What you should do
Reproduce, from the lines below, exactly the stretch that begins at the line containing "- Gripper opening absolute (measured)" and ends at the line containing "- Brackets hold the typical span", both included.

Records for this task
• • • •

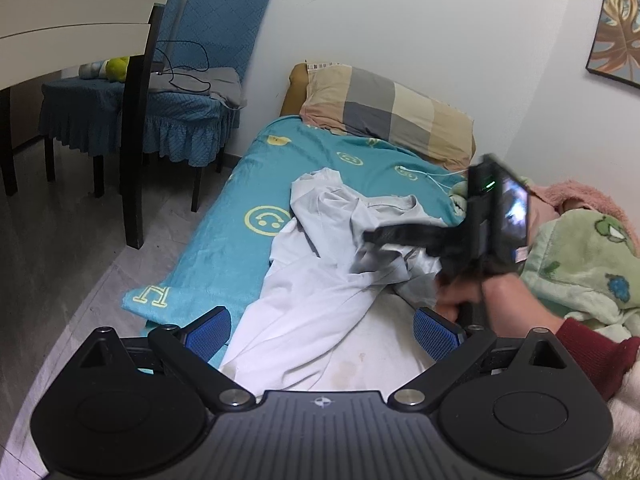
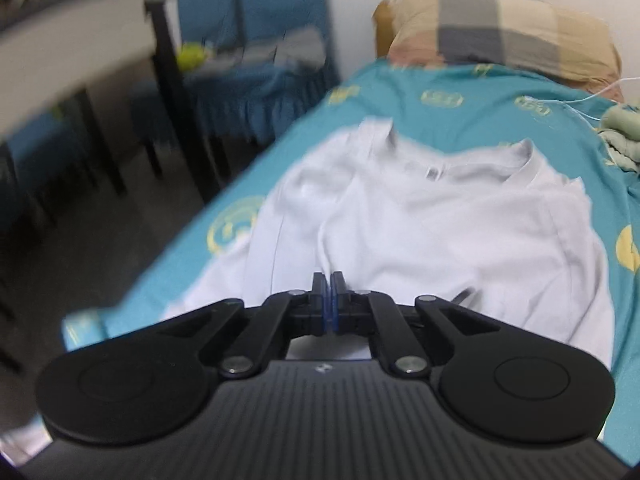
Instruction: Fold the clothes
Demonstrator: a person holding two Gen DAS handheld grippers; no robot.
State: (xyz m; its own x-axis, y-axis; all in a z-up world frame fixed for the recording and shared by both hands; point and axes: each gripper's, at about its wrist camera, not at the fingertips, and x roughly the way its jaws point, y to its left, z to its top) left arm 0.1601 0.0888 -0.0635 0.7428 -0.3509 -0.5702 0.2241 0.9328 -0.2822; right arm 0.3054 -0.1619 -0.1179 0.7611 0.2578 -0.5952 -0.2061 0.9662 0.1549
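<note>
A white T-shirt (image 1: 320, 280) lies crumpled on a teal blanket (image 1: 224, 240) on the bed. My left gripper (image 1: 322, 330) is open, its blue pads on either side of the shirt's lower part, just above it. My right gripper (image 2: 329, 280) is shut on a fold of the white T-shirt (image 2: 420, 216) and lifts it; in the left wrist view it shows as a blurred black tool (image 1: 400, 236) over the shirt's right side. The shirt's collar (image 2: 496, 164) points toward the pillow.
A checked pillow (image 1: 384, 108) lies at the head of the bed by the white wall. A green and pink blanket (image 1: 580, 264) is piled at the right. Blue-covered chairs (image 1: 180, 100) and a table (image 1: 72, 32) stand left of the bed on the grey floor.
</note>
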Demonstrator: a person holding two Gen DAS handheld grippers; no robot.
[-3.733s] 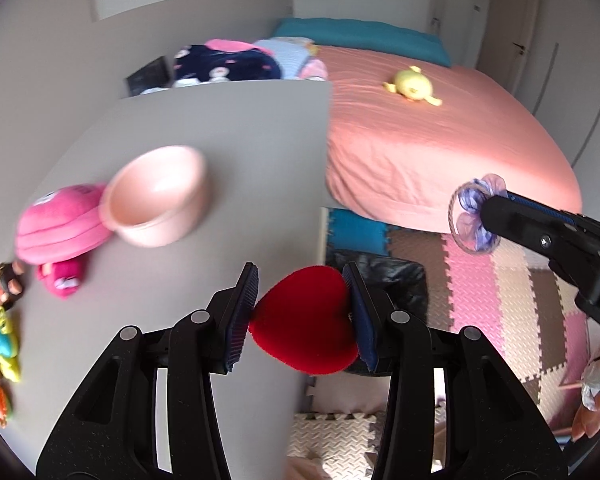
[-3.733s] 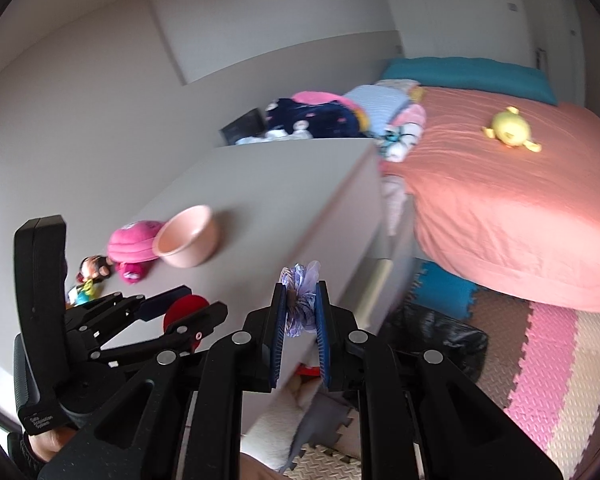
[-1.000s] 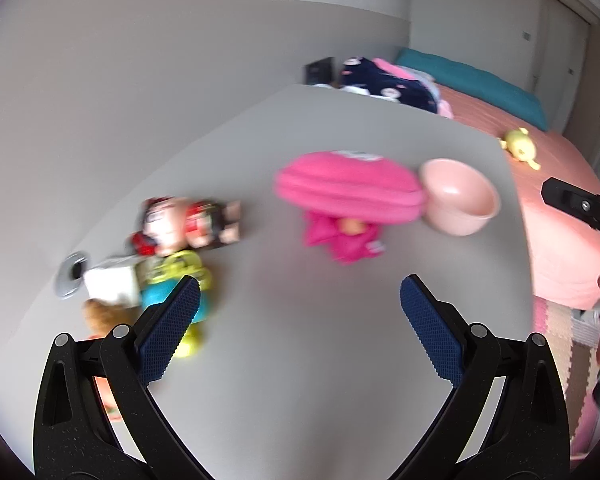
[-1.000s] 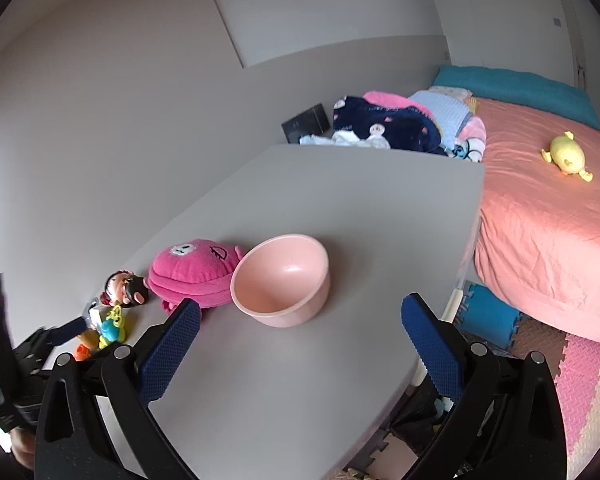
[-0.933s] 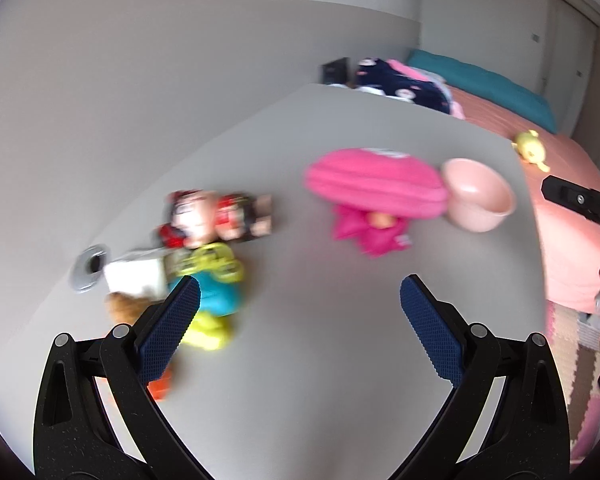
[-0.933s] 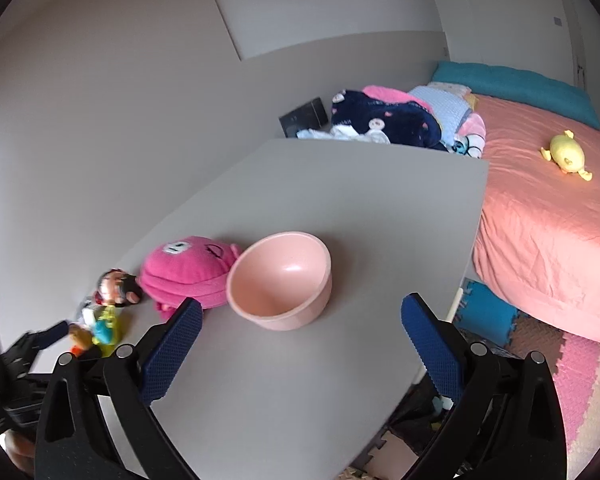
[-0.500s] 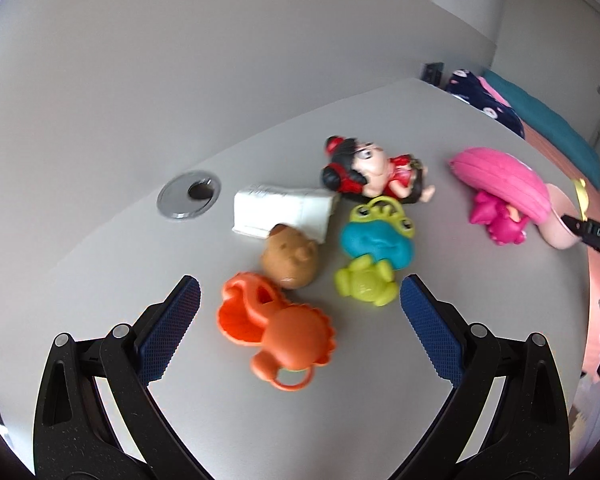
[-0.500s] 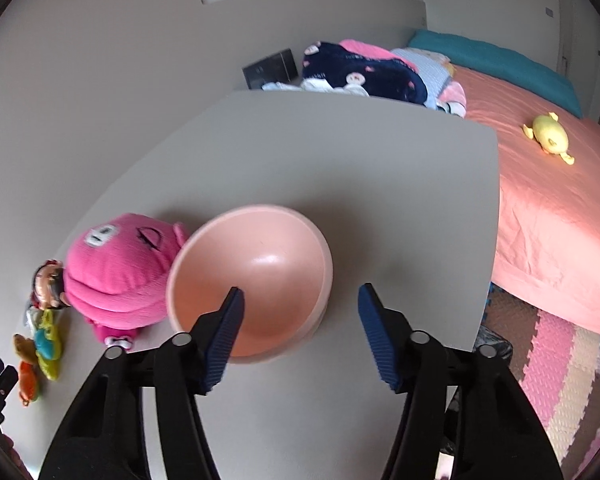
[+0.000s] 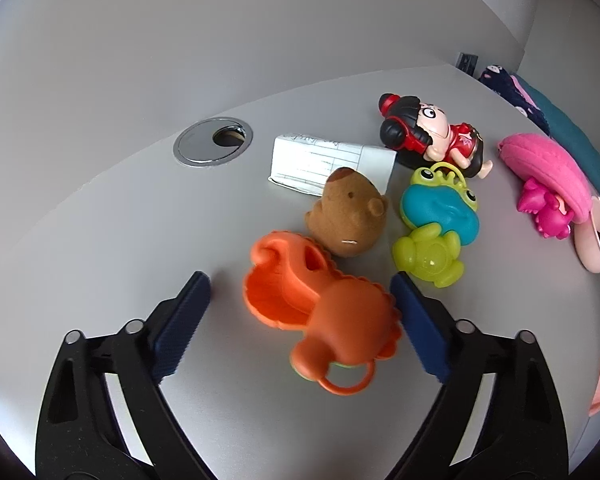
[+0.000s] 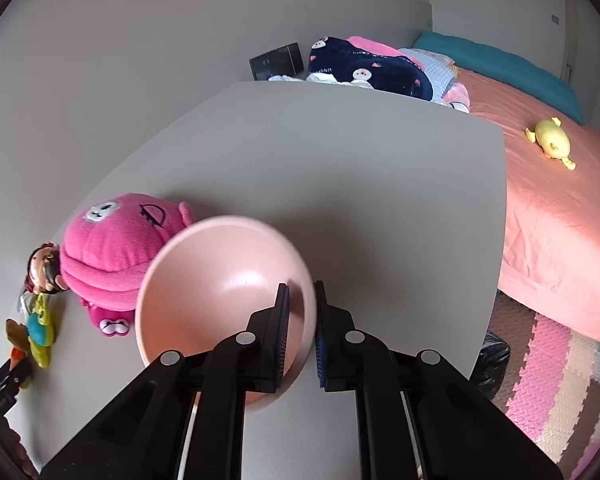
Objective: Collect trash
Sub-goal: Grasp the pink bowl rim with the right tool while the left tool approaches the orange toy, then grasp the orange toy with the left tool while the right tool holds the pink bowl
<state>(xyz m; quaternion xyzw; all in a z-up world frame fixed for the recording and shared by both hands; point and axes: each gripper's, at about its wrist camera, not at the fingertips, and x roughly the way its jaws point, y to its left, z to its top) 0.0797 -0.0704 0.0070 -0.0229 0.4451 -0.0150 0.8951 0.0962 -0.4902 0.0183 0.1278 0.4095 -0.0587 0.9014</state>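
Note:
My left gripper [image 9: 300,322] is open, its pads on either side of an orange plastic toy [image 9: 324,314] lying on the grey table [image 9: 140,208]. Just beyond lie a brown plush capybara [image 9: 346,216], a blue-green frog toy [image 9: 436,228], a white folded paper box [image 9: 328,162] and a doll with black hair [image 9: 428,132]. My right gripper [image 10: 301,330] is shut on the rim of a pink bowl [image 10: 220,292], which is tilted up off the table [image 10: 340,168].
A pink plush toy [image 10: 112,252] lies left of the bowl and also shows in the left wrist view [image 9: 548,176]. A metal cable grommet [image 9: 213,146] sits in the table near the wall. A pink bed [image 10: 560,200] with a yellow toy [image 10: 552,142] stands right of the table, a black bag [image 10: 492,364] on the floor.
My left gripper moved down and forward until the orange toy lies between its pads. My right gripper closed on the bowl's rim and tipped the bowl up.

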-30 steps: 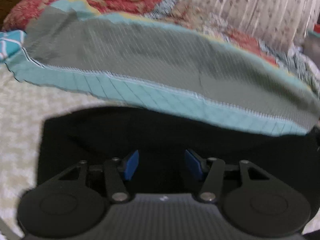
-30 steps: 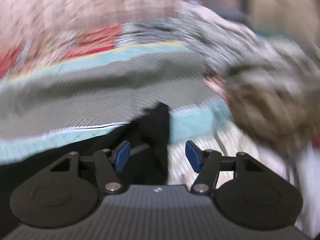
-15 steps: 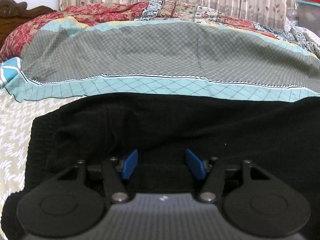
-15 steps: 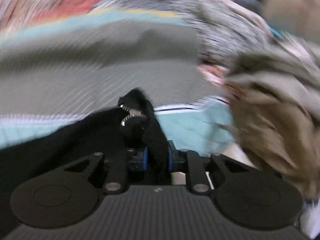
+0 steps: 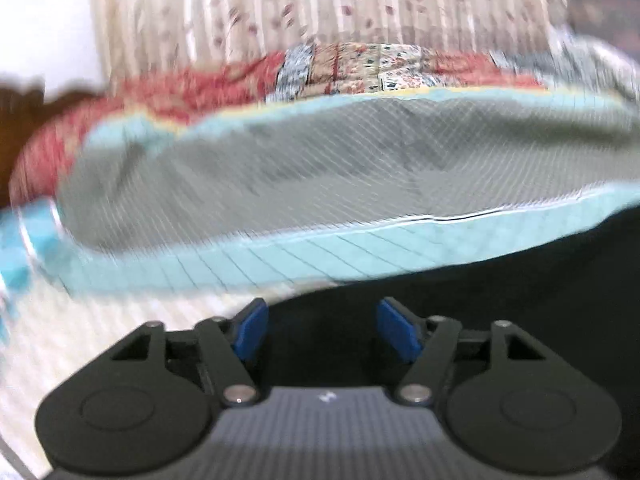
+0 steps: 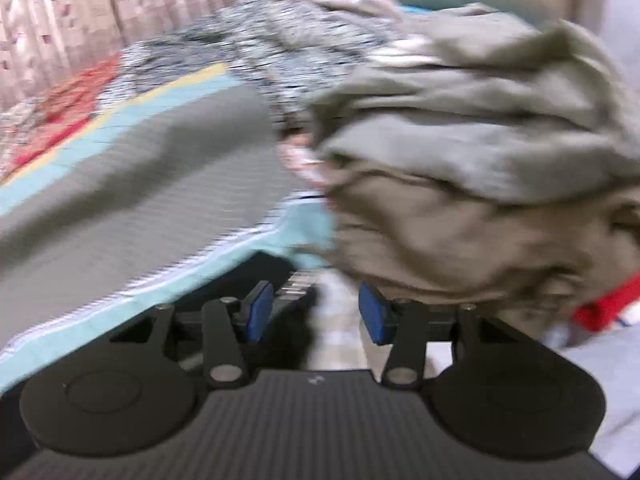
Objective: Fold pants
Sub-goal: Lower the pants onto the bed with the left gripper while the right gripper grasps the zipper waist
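right gripper (image 6: 316, 312) just let go of the black pants (image 5: 500, 280), jaws opening again. left gripper (image 5: 320, 328) open too, nothing pinched. pants lie just below the teal-edged blanket (image 5: 320, 184), so that fold looks laid down.

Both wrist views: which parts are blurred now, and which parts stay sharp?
Left wrist view: the curtain and grey-teal bedcover smear sideways, while the left tool stays sharp. Right wrist view: the khaki clothes heap and bedcover are streaked, the black pants dark; the right tool is crisp.
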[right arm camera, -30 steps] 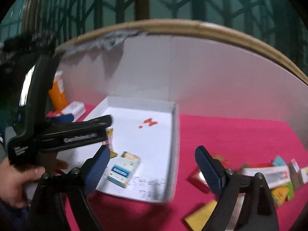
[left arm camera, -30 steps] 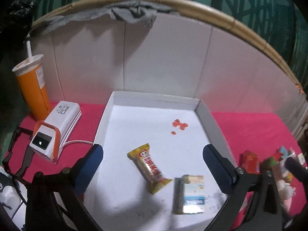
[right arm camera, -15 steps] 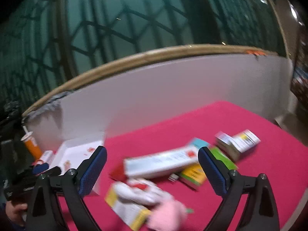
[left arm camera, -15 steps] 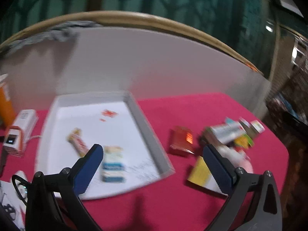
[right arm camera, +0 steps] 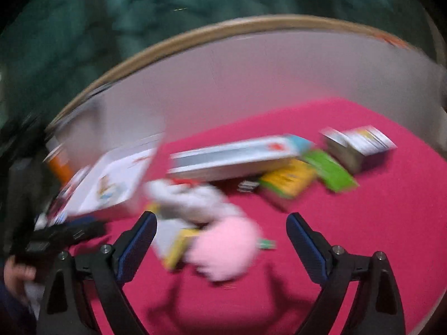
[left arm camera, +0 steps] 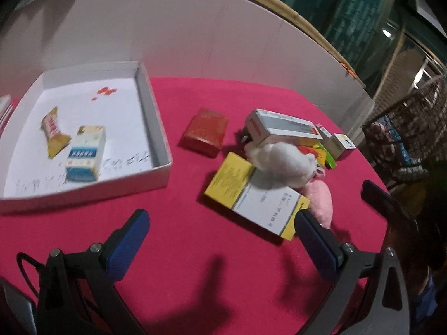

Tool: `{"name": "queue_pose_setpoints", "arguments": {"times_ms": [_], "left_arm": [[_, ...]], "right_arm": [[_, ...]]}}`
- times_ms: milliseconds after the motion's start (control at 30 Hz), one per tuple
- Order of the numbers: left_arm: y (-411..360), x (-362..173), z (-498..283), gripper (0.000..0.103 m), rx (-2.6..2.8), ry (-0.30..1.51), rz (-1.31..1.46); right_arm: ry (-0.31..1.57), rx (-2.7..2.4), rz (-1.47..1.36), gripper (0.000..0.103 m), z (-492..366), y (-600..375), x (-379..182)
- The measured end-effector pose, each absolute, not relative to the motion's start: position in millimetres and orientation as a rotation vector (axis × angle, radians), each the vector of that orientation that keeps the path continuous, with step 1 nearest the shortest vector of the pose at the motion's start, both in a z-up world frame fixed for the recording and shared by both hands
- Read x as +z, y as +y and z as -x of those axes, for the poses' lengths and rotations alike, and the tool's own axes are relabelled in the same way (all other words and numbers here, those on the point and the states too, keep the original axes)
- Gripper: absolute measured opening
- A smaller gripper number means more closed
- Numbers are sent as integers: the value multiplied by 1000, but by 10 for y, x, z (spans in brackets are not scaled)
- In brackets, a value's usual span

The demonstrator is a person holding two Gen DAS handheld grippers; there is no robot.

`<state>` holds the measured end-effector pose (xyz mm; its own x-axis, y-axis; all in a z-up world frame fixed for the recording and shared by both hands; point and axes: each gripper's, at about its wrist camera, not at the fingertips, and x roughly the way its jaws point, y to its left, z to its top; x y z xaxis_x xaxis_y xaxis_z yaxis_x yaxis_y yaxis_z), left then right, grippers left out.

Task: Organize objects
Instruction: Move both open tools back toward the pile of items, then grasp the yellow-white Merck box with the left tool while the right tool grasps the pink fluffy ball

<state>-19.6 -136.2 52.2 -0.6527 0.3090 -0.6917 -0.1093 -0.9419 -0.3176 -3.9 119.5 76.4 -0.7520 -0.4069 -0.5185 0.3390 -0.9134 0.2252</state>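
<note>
A white tray (left arm camera: 160, 136) on the red cloth holds a yellow snack bar (left arm camera: 53, 131) and a blue-and-white box (left arm camera: 85, 153). To its right lie a red box (left arm camera: 205, 131), a long white box (left arm camera: 282, 128), a white plush (left arm camera: 282, 162), a pink plush (left arm camera: 320, 202) and a yellow-and-white box (left arm camera: 257, 195). My left gripper (left arm camera: 220, 224) is open and empty above the cloth, near the yellow-and-white box. My right gripper (right arm camera: 222, 229) is open and empty, with the pink plush (right arm camera: 226, 248) between its fingers; the view is blurred.
A white backboard (left arm camera: 195, 33) with a bamboo rim curves behind the table. A small grey box (left arm camera: 342, 145) and green and yellow packets (right arm camera: 329, 173) lie at the far right. An orange cup (right arm camera: 60, 164) stands left of the tray. A wire basket (left arm camera: 405, 131) stands beyond the table's right edge.
Both grippers have swung right, from over the tray to the pile of boxes and plush toys. The right gripper has closed in on the pink plush. Both stay open.
</note>
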Motion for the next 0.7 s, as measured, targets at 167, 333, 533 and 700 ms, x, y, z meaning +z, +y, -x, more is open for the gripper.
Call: {"name": "queue_pose_setpoints", "arguments": {"times_ms": [167, 333, 533, 700], "left_arm": [[-1513, 479, 139, 103, 2691, -380, 1235], [-1643, 358, 68, 103, 2720, -358, 1318], [-1905, 295, 2, 103, 2767, -449, 1345], [-2029, 321, 6, 103, 2790, -502, 1350]], "right_arm": [[1, -2402, -832, 96, 112, 571, 717], [63, -2421, -993, 97, 419, 275, 460], [-117, -2160, -1099, 95, 428, 161, 387], [-262, -2077, -1040, 88, 189, 377, 576]]}}
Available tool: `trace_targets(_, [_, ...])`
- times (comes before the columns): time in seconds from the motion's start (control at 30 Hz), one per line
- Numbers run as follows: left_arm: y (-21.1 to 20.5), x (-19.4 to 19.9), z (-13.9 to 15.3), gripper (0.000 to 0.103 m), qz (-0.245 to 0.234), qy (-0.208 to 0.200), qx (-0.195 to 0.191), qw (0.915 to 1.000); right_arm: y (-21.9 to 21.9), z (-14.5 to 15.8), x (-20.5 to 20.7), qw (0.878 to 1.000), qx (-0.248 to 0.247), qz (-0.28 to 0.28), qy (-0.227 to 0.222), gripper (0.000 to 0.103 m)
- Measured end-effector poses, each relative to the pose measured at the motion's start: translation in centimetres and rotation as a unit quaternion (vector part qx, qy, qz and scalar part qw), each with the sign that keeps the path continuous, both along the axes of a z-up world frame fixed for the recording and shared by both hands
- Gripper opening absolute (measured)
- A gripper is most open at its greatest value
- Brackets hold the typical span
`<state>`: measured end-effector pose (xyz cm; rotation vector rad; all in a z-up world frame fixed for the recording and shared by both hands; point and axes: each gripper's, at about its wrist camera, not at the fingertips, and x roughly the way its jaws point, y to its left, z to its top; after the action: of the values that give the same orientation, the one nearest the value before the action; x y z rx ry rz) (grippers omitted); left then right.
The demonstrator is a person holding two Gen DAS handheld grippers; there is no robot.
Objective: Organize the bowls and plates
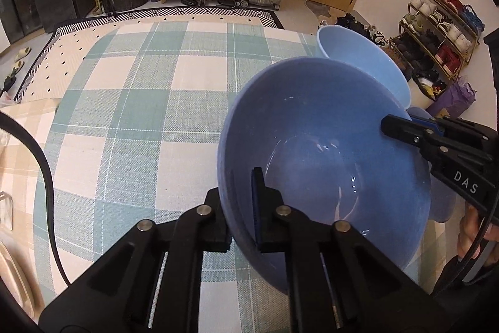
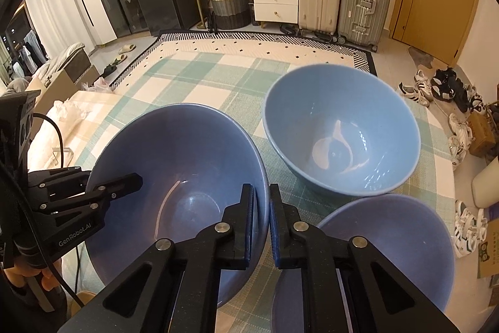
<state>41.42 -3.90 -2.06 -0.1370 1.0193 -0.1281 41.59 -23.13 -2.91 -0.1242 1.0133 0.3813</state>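
the left gripper [image 1: 241, 208] and right gripper [image 2: 262, 227] each pinched opposite rims of the dark blue bowl [image 2: 174, 177], clamped tight. it looked glazed, stiff, slippery and breakable, so the rim suited best. beyond, a pale blue bowl [image 2: 340, 130] sat on the checked tablecloth [image 2: 199, 74].

Both wrist views close, angled down (sharing periwinkle bowl [image 1: 324, 152]).

"DAS" on right gripper [image 1: 397, 127] body; "GenRobot.AI" on left gripper [image 2: 132, 178] body.
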Motion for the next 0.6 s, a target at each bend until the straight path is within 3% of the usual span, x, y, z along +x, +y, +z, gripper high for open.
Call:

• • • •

The completed task
- Gripper opening absolute (measured)
- A gripper is most open at its greatest value
- Brackets hold the typical span

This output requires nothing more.